Not every initiative will double profits. Not every investment will produce immediate ROI. Overpromising undermines credibility. Instead, present measured expectations. Improved retention by even a few percentage points can have significant financial impact. Reduced healthcare claims over time improve margins. Higher engagement scores correlate with productivity and loyalty.
This is long-term value creation, not a quarterly earnings tactic. When leaders stay factual and grounded, they’re harder to dismiss.
Integrate
One of the fastest ways to lose an audience is to position women’s health as a separate program disconnected from core strategy. It should be integrated into talent strategy, product design, risk management, and growth planning.
Include women’s health benefits in total rewards planning, not as an add-on but as a lever for workforce stability. If your customers are women, or influenced by women, ensure your product roadmap reflects their health realities. Recognize that ignoring health disparities creates long-term financial and reputational risk. And understand that women control significant consumer spending; companies that understand their health priorities build stronger brand trust.
When women’s health is woven into these pillars, it stops being a “side conversation.”
Make It About Performance, Not Accommodation.
The most effective framing is simple: healthy employees perform better. Healthy customers buy more consistently. Healthy communities sustain markets. Women’s health affects all three.
Consider the mid-career leader managing a global team while navigating untreated perimenopause symptoms. Cognitive fog, sleep disruption, and anxiety are not character flaws. They are physiological realities. Addressing them through benefits, flexibility, and education isn’t accommodation. It’s performance optimization.
Many executives were trained in environments where discussing menopause, miscarriage, or menstrual health was considered unprofessional. I’ve seen this be especially relevant across cultures, including in Asia and Africa. Expecting immediate fluency is unrealistic, but the solution isn’t to force vulnerability. It’s to normalize data-driven discussion. You can acknowledge that these topics were historically private while making clear that they have economic implications. That balance keeps the conversation mature.
Personal stories have a place, but they should reinforce the strategy, not replace it. A brief, well-placed example of talent lost or productivity gained can humanize the numbers. The key is proportion.
Shift from Permission to Expectation
Finally, stop asking for permission to discuss women’s health. It’s not a favor to women. It’s responsible management. If I hear the words “I’m sorry for bringing this up” before discussing a women’s health innovation or initiative again, I might pull out all of my hair.

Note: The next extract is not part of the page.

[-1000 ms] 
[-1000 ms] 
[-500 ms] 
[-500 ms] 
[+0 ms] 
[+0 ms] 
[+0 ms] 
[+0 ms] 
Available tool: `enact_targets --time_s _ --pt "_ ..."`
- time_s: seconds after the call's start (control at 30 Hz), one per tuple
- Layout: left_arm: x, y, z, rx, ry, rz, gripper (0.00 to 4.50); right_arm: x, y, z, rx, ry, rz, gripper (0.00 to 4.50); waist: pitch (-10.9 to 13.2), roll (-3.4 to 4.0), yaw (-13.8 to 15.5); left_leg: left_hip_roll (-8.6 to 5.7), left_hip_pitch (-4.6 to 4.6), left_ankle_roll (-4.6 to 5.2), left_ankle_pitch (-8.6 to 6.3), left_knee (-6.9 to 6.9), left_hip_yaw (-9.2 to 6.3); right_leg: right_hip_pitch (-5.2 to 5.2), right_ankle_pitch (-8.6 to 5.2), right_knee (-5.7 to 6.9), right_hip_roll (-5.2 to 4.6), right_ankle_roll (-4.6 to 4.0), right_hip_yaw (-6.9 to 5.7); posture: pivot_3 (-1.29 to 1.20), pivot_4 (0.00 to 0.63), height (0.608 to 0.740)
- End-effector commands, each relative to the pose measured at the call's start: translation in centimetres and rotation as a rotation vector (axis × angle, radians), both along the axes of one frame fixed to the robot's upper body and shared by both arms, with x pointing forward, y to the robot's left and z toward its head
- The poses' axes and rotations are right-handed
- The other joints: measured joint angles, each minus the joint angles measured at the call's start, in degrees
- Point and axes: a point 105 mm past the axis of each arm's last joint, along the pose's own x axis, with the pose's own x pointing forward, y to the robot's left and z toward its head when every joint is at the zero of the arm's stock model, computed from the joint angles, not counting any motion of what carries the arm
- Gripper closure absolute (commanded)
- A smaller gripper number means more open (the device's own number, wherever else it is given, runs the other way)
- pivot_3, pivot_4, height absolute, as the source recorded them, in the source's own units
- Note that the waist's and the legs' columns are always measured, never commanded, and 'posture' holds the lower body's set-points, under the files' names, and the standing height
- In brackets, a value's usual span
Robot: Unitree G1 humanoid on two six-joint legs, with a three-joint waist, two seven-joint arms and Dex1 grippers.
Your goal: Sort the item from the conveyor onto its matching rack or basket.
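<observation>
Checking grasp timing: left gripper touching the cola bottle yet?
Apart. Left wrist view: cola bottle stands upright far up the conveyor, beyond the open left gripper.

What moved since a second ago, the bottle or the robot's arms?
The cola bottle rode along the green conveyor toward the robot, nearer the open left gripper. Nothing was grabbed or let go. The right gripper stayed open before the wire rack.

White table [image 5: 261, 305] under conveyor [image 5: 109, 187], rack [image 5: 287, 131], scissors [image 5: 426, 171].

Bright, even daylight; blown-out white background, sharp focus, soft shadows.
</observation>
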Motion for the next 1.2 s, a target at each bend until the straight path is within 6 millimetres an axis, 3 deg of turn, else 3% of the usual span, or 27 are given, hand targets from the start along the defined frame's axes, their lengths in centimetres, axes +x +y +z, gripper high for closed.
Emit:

The companies that treat women’s health as infrastructure, essential to workforce stability and economic growth, will outperform those that treat it as a cultural trend. The broader market is already moving. Investors are paying closer attention to healthcare efficiency and workforce resilience. Governments are examining the economic drag of untreated health conditions. Consumers are demanding transparency.
Silence is no longer neutral. It signals strategic blind spots.
Talking about women’s health at work doesn’t require emotional appeals or sweeping rhetoric. It requires clarity, data, and alignment with business priorities. Lead with the numbers. Tie it to performance. Be specific about impact. Stay factual.
When framed correctly, no one tunes out, because they recognize it for what it is: not a side issue, but a driver of sustainable growth.